И вот все изменилось. При появлении Ляли старая любовь, задавленная им самим десять лет назад из-за корыстных целей ее отца, вспыхнула опять и оказалась выше его сил. Он любил эту женщину, поэтому так остро ощущал ее горе, переживал вместе с ней смерть ее детей, и давно не был так счастлив, пожалуй, с тех самых пор, как у него родился первый сын Саша.
Поведение жены невольно втягивало в эту ситуацию и мальчиков: они сторонились отца, за столом сидели, уткнувшись в тарелки, а если встречались с ним глазами, то он читал в них упрек: предатель. И, как это было ни тяжело, решил поставить точку в отношениях с любимой женщиной, опять задавить в себе все чувства. Выдержав несколько дней, он позвонил Ляле домой, чтобы сообщить о своем решении.
– Прости меня, – удрученно произнес он, – я не могу поступить иначе.
– Пожалуйста, ни в чем себя не вини. Я тебе за все благодарна, ты и так для меня много сделал.

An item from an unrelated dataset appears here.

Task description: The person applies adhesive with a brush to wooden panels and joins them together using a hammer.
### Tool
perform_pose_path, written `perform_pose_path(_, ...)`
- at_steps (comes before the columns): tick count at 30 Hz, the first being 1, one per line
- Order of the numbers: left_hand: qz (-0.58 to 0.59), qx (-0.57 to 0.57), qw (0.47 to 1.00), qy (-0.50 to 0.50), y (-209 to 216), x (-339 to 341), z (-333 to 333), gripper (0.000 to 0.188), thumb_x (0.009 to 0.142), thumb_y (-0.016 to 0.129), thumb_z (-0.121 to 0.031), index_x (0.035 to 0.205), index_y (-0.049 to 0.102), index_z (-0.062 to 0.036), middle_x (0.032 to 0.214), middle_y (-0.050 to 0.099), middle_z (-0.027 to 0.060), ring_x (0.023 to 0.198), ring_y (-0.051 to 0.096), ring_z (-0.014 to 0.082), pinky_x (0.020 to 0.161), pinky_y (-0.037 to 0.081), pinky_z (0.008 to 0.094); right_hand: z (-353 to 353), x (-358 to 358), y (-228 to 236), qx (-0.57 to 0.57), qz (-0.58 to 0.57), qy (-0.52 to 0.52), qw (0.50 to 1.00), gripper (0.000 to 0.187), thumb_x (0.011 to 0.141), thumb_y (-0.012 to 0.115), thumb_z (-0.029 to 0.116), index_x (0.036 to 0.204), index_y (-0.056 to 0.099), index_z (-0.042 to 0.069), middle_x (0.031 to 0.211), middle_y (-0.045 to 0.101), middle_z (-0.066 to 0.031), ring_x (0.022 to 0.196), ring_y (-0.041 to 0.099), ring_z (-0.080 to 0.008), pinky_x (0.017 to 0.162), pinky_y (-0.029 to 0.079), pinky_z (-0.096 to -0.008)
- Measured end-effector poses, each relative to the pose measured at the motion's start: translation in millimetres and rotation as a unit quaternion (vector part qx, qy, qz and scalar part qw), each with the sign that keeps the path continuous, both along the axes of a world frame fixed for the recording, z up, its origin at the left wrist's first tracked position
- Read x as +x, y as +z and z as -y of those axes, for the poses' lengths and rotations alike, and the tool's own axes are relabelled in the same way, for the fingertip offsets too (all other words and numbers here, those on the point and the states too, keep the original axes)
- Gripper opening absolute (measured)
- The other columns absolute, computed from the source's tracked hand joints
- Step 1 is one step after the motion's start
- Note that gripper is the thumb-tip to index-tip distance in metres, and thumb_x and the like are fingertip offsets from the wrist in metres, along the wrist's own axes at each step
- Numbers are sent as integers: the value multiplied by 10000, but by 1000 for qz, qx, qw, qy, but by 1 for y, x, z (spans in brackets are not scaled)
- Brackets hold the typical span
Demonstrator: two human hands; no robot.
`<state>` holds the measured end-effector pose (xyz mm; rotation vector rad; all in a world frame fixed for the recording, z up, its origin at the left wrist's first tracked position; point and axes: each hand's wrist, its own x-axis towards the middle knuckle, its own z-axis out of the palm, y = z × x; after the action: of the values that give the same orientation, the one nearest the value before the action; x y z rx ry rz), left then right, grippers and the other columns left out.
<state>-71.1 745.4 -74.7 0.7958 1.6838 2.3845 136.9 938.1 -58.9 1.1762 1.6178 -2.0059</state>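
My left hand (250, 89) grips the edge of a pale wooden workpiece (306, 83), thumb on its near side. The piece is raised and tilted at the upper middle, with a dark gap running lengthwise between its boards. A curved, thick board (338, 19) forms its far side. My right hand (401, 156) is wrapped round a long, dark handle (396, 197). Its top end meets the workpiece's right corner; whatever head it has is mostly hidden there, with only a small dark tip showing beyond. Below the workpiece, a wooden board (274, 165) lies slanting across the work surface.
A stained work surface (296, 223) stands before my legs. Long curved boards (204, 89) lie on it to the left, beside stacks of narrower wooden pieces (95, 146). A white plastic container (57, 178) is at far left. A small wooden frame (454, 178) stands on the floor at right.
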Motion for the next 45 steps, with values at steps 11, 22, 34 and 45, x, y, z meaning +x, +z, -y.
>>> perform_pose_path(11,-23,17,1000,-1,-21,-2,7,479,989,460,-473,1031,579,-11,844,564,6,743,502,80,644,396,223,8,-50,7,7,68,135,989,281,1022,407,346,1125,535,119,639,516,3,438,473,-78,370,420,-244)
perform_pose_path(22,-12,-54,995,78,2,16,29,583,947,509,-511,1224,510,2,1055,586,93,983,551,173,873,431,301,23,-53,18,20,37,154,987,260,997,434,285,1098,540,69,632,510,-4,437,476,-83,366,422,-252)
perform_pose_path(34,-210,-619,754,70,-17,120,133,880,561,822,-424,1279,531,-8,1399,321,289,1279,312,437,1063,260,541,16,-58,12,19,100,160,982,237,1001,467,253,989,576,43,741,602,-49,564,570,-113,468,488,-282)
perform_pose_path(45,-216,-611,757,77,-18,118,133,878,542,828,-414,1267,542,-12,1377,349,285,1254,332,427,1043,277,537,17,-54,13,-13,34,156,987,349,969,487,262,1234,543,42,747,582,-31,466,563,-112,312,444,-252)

– Я буду тебе звонить. Ты… ты мне очень дорога…, – сказал он с отчаяньем в голосе и повесил трубку.
Сознавая свою вину перед Володиной женой, Ляля сама страдала от этого и первой хотела разорвать их отношения, но все тянула и тянула, и вот он опередил ее. Сейчас для нее это оказалось намного мучительней, чем в прошлый раз: невольно возникало чувство горечи, что у него все хорошо, есть семья, дети, а она, потеряв дочь и сына, осталась в полном одиночестве. Однако теплился маленький огонек: его обещание звонить, и она жила в ожидании этих его звонков. Разговаривала с ним веселым, бодрым голосом, иногда нервно смеялась, скрывая под этим смехом вырывавшиеся наружу слезы.
Миновало еще несколько месяцев. Володя успокоился, решив, что она тоже успокоилась и со всем смирилась. Теперь, когда он звонил ей, голос у Ляли был ровный, даже какой-то счастливый. За это время она успела окончить медицинские курсы, работала теперь в своей хирургии медсестрой. «Очень рад за тебя, – похвалил ее Володя, когда она сообщила об этом. – Теперь учись дальше. Помнишь, ты мечтала поступить в медицинский институт?» «Посмотрим, – ответила Ляля. – Мне сейчас не до этого». «Чем она так занята?» – удивился Володя и, как всякий мужчина, ревниво предположил, что у нее кто-то появился. Ему стало досадно, что она так быстро утешилась и, возможно, больше не нуждается в его звонках.